DATASET RECORDS =
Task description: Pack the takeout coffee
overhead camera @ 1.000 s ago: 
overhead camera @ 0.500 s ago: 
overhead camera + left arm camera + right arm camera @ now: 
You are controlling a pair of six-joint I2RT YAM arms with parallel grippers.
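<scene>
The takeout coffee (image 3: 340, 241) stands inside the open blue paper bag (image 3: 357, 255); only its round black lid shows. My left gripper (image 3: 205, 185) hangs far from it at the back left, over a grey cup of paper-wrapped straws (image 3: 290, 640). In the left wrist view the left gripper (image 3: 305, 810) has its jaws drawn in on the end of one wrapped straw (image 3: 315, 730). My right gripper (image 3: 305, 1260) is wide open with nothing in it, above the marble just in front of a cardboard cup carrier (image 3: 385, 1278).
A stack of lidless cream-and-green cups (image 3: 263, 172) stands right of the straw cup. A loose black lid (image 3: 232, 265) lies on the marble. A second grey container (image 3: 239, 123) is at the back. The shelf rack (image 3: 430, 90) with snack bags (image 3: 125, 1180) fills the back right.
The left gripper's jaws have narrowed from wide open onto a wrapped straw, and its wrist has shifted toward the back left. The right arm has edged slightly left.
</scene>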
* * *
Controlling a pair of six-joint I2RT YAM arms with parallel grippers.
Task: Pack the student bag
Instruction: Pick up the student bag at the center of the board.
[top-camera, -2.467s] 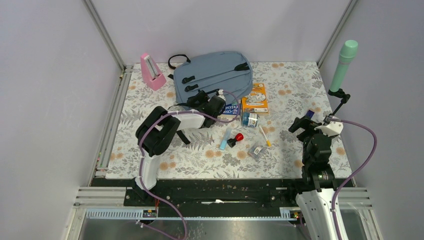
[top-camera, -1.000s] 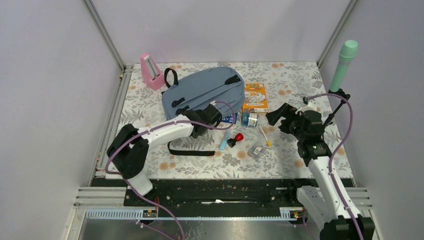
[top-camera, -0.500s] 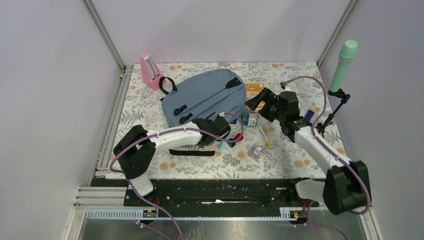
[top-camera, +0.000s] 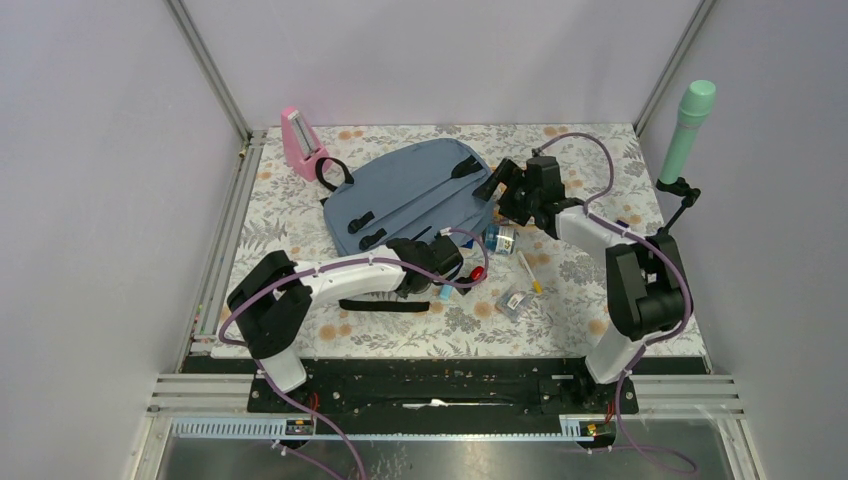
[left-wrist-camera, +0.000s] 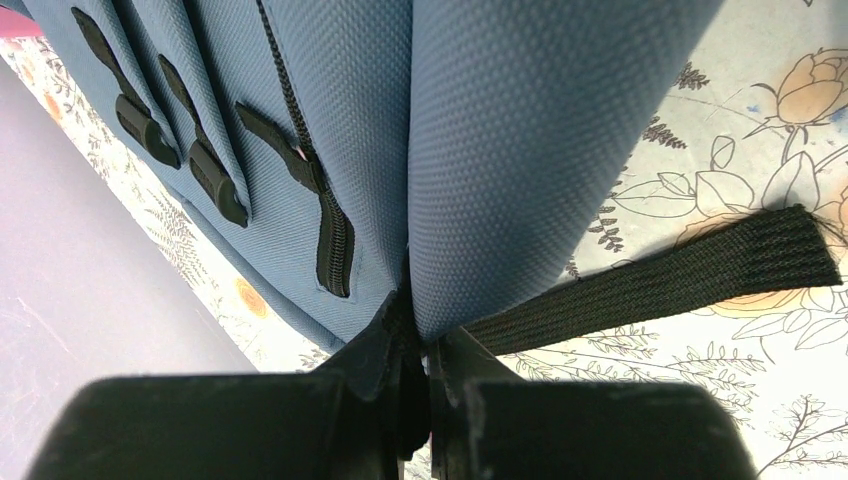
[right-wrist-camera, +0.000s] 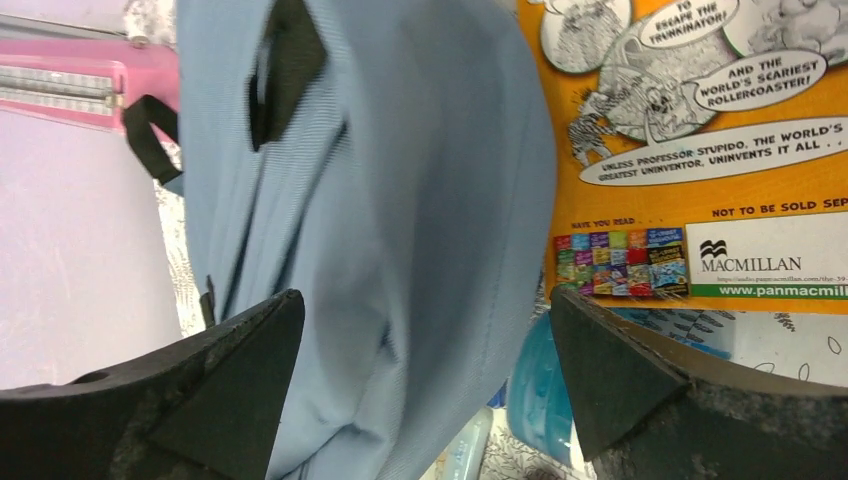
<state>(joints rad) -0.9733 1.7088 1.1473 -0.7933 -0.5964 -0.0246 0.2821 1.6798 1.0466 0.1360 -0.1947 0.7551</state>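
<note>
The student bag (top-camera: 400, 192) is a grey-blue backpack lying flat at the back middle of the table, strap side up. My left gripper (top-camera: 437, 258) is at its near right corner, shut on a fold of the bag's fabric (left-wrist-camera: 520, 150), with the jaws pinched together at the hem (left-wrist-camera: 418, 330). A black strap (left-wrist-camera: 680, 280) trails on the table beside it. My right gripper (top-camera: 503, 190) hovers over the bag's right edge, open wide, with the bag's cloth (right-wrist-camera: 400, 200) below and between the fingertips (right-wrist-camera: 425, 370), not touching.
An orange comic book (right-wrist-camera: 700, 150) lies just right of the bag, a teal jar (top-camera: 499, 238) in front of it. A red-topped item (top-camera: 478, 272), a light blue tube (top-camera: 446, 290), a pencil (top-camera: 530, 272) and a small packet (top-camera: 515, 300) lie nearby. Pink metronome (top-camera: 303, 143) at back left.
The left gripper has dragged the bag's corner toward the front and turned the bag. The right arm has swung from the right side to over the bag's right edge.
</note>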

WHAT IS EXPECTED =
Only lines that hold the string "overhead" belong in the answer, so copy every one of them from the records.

EXERCISE OUTPUT =
overhead camera @ 1.000 s ago: 
overhead camera @ 0.500 s ago: 
overhead camera + left arm camera + right arm camera @ now: 

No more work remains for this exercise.